WORK REQUIRED →
If a line in the material below has the string "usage", copy it out.

INPUT DATA →
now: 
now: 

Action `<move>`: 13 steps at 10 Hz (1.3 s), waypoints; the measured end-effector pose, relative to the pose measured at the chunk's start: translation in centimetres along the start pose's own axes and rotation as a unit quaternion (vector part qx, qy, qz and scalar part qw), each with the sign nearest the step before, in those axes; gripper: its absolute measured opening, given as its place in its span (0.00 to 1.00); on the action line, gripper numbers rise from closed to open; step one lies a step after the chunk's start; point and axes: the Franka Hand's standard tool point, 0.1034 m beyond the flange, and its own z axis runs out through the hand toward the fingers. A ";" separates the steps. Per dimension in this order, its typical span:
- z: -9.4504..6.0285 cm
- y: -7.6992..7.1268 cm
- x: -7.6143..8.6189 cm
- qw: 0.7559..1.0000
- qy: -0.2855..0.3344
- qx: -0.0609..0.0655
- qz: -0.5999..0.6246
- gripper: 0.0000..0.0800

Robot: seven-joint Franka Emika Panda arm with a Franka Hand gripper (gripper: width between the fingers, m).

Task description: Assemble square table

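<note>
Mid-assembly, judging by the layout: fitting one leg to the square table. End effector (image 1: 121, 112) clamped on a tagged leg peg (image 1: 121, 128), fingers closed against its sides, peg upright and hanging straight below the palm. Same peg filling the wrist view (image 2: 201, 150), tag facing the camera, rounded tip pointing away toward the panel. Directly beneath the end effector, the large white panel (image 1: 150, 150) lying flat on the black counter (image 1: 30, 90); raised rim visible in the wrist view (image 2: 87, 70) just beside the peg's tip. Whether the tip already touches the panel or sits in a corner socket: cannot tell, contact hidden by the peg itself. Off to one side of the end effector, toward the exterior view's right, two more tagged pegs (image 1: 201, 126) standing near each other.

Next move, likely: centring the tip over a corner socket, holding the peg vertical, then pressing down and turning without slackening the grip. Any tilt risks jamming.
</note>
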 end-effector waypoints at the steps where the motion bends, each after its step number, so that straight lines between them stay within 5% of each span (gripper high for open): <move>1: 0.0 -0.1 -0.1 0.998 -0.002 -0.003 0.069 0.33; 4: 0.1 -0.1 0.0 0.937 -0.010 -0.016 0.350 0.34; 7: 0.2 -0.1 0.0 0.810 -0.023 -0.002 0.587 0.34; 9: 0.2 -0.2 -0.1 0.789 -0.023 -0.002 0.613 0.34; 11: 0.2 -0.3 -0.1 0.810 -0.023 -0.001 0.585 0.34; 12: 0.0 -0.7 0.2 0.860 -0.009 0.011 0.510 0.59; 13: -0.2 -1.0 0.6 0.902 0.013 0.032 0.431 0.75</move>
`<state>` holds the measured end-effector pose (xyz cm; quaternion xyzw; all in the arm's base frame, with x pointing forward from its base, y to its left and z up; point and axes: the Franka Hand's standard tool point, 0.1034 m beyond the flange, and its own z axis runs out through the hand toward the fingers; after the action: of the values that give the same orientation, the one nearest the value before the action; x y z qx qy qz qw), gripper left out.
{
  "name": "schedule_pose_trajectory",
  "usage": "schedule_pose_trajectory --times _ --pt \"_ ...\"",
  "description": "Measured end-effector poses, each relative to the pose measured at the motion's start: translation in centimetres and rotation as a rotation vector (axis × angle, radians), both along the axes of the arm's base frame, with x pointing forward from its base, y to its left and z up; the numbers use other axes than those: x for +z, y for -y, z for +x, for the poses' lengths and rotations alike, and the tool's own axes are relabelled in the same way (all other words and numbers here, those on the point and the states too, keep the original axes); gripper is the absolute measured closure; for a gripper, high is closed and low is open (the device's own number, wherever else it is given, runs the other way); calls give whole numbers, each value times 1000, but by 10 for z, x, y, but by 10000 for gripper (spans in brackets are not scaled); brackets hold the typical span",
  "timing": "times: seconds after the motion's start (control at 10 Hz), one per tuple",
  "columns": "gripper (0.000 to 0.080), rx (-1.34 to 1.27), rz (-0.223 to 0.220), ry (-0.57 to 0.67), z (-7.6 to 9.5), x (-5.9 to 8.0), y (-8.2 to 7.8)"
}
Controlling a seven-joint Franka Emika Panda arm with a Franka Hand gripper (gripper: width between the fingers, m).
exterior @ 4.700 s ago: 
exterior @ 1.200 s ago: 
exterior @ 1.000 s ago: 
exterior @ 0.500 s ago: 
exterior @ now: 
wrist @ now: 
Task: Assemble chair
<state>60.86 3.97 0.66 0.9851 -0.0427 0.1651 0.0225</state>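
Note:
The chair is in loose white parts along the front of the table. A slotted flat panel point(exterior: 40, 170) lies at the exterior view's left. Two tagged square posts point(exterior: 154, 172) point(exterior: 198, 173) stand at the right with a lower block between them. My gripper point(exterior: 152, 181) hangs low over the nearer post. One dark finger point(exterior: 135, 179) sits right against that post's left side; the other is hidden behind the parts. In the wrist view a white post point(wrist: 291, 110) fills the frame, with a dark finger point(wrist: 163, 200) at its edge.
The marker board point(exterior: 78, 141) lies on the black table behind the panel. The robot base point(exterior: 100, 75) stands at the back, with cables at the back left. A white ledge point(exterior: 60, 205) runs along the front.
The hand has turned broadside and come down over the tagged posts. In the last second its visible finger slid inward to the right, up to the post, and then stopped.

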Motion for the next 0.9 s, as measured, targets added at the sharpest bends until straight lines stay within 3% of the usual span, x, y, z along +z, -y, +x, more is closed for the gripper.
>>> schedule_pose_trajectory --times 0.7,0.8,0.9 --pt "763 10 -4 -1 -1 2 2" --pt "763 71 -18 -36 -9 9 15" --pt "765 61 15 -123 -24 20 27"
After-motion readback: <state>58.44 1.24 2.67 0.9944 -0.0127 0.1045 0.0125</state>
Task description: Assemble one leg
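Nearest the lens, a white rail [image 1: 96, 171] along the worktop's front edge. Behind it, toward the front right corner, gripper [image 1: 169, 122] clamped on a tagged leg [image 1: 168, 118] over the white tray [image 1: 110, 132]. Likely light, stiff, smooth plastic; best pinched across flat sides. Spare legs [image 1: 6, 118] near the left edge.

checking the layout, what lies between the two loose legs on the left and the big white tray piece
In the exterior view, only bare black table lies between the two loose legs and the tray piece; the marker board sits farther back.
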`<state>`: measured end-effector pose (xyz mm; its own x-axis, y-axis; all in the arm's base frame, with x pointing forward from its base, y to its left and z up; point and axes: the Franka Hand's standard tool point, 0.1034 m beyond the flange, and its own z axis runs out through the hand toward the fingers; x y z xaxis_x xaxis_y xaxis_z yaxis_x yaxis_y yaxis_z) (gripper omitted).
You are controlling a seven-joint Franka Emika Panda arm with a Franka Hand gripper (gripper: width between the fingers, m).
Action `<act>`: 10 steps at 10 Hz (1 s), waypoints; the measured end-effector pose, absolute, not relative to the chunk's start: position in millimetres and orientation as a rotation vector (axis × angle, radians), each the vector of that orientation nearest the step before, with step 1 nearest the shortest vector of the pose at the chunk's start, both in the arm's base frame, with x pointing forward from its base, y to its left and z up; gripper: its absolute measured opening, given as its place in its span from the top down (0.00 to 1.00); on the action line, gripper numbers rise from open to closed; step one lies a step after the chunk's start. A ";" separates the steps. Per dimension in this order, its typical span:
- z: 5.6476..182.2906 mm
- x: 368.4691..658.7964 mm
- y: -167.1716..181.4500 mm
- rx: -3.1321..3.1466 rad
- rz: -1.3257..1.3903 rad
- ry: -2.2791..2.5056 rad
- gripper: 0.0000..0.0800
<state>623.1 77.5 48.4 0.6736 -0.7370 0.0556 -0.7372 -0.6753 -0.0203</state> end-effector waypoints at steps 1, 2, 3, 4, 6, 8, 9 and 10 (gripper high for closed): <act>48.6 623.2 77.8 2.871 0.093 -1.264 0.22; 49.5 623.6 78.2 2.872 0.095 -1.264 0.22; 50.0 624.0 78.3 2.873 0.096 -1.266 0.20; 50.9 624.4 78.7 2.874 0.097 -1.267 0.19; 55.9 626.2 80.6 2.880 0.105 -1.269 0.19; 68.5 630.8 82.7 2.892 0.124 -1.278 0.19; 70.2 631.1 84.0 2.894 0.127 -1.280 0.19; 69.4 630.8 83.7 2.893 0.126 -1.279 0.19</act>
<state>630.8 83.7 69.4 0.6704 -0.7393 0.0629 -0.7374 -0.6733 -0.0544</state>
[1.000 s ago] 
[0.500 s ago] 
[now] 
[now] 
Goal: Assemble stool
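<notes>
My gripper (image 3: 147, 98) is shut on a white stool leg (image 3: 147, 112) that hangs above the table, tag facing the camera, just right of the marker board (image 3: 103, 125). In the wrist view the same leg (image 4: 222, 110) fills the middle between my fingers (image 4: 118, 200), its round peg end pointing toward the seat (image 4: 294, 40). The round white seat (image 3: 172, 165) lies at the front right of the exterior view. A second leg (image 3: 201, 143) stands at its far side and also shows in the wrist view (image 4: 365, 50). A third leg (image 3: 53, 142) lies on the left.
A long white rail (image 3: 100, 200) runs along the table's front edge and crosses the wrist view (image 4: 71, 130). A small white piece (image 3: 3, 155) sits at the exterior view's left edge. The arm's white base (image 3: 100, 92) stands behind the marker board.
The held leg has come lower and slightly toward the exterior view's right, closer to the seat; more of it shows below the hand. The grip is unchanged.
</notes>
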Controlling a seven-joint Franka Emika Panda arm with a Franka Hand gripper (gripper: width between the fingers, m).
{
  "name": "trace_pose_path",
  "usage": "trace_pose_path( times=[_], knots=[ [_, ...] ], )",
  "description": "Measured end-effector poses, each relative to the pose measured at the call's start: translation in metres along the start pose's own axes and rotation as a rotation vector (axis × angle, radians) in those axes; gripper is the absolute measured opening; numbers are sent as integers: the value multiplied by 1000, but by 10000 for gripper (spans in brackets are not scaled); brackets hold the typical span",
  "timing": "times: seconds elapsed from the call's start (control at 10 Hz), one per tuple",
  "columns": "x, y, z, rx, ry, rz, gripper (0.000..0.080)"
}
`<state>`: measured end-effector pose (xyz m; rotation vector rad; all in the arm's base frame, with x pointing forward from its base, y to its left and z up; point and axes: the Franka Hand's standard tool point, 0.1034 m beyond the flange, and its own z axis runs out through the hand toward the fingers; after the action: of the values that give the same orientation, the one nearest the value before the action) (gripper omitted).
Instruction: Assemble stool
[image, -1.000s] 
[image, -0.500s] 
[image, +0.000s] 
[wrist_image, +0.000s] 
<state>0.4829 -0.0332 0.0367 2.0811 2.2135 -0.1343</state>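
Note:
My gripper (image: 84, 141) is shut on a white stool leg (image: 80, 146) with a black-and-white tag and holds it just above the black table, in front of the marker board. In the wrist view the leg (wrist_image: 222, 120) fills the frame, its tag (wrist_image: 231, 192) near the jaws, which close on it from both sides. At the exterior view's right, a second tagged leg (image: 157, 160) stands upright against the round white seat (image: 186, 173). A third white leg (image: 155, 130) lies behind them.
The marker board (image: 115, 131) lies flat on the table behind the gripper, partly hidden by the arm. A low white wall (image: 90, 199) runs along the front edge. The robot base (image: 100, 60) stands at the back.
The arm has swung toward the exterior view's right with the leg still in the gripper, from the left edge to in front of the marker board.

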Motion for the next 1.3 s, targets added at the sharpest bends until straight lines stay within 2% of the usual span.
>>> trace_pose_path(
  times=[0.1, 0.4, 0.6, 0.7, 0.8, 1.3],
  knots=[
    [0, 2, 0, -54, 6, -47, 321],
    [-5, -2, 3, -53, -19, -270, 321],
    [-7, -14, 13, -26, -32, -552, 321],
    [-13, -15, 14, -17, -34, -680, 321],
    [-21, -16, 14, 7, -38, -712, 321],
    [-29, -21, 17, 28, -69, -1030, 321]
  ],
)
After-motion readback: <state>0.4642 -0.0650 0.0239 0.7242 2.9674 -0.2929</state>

REPLY TO THE TASK →
  "usage": "schedule_pose_trajectory --times _ --pt \"_ ...\"",
  "usage": "trace_pose_path( times=[_], knots=[ [_, ...] ], )",

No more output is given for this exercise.